A instrumentista e cantora Maria Beraldo apresenta-se na segunda noite do festival Unimúsica 2020, que será realizado pela UFRGS entre os dias 14 e 18 de setembro, em modo totalmente online. Integrante dos grupos Quartabê e Bolerinho, com um álbum solo lançado – Cavala (2018) –, Beraldo tem uma trajetória musical que inclui parcerias com artistas como Arrigo Barnabé, com quem ela já subiu ao palco do Unimúsica, em 2015, apresentando o show do disco Claras e Crocodilos (2014).

Nos últimos meses, em meio à pandemia, Beraldo trabalha de casa e no seu estúdio, compondo trilhas para filmes e produzindo outros projetos. “Foi bom parar e tocar um pouco, porque as coisas continuam andando dentro da gente. Pude elaborar e mostrar uma parte minha que não é necessariamente a que vai estar num disco. Sinto que estou assimilando ideias e tendo outras vontades”, conta a instrumentista, referindo-se às gravações para o Unimúsica.

Beraldo prepara quatro vídeos para o festival: três músicas solo e uma em colaboração com as demais musicistas da transmissão do dia 15 de setembro. Esse formato foi definido pelo evento para contornar as limitações do distanciamento social e das transmissões por streaming, reservando o momento ao vivo para conversas entre as artistas após as apresentações.

Em sua participação solo – tocando guitarra, clarinete e drum machine –, Beraldo apresentará duas improvisações e uma terceira música em que, além de tocar os instrumentos, lê um texto que escreveu depois de assistir a Ninfomaníaca (2013), do diretor dinamarquês Lars Von Trier.

“O filme mexeu muito comigo. Todo o universo da sexualidade é muito forte para mim. A gente tenta enquadrar nosso desejo dentro de uma vida social – da normalidade, dos limites – que é uma loucura por si só”, reflete Beraldo, que já apresentou uma versão da música com o grupo Teto Preto, na Virada Cultural de 2019, em São Paulo.

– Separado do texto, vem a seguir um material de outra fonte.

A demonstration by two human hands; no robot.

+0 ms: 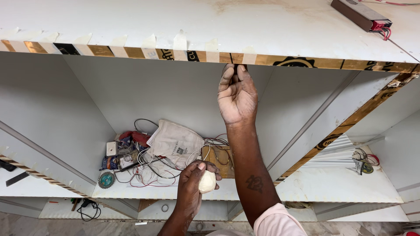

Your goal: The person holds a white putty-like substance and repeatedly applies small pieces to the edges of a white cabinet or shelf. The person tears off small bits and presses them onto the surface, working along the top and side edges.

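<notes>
On the lower shelf [332, 188], at seven o'clock, wires [148, 175] and a cloth bag [175, 140] are lying. The left hand [192, 185] is gripping a white lump [207, 181] at six o'clock; the right hand [236, 96] is pressing closed fingertips against the gold edge strip [271, 60] at twelve o'clock.

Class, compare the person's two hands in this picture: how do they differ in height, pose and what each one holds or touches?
The right hand is raised to the taped front edge of the upper shelf, fingers pressed at its underside; the left hand sits low, in front of the lower shelf. The left hand grips a pale lump, while the right hand shows nothing gripped. The right forearm is stretched upward; the left forearm is mostly out of view. Both are bare and dusty.
</notes>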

De Florianópolis para Campinas

Beraldo nasceu em Florianópolis, em 1988, filha de dois músicos. Seu pai, Rafael Bastos, é etnomusicólogo com mestrado e doutorado sobre a cultura do povo indígena Kamayurá. A mãe, Sílvia Beraldo, estudou na Berklee College of Music de Boston, nos Estados Unidos. Também instrumentista, compõe trilhas sonoras e tem uma escola de música na capital catarinense.

“Durante a infância e adolescência fiz as aulas que quis na escola. Tinha banda, fiz coral, aulas de flauta doce, bateria, piano… Foi um grande privilégio ter acesso a tudo isso”, recorda Beraldo, que cresceu ouvindo música brasileira, jazz e instrumentistas como Hermeto Paschoal.

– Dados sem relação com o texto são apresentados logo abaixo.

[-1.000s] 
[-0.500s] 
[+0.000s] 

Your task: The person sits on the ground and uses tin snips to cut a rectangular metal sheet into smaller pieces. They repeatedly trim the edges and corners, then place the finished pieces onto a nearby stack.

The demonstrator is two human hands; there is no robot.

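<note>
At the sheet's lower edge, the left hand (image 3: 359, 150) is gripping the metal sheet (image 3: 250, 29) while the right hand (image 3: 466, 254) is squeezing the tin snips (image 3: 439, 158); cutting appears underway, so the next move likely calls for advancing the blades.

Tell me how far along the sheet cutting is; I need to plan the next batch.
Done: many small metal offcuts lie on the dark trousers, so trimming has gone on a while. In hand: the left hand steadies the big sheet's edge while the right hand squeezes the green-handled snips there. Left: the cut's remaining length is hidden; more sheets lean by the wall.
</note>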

Aos 17 anos, a instrumentista ingressou no curso de música da Unicamp, em Campinas, onde também fez mestrado em práticas interpretativas. Ao longo de sua formação, aprofundou-se nos estudos em clarinete, criou os grupos Cumieira e Bolerinho – que ela integra até hoje – e aproveitou o ambiente de autonomia proporcionado pelo ambiente universitário e pela vida em outra cidade.

“Teve uma função de conviver com pessoas de outros cursos, estar longe dos meus pais, aprender sobre a vida… Estudei também, mas as festas foram tão importantes quanto o estudo”, diverte-se Beraldo, lembrando que os anos em Campinas, fora da universidade, também a aproximaram do rock e da música eletrônica. “Foi um período muito importante, no sentido de aprender e de desaprender.”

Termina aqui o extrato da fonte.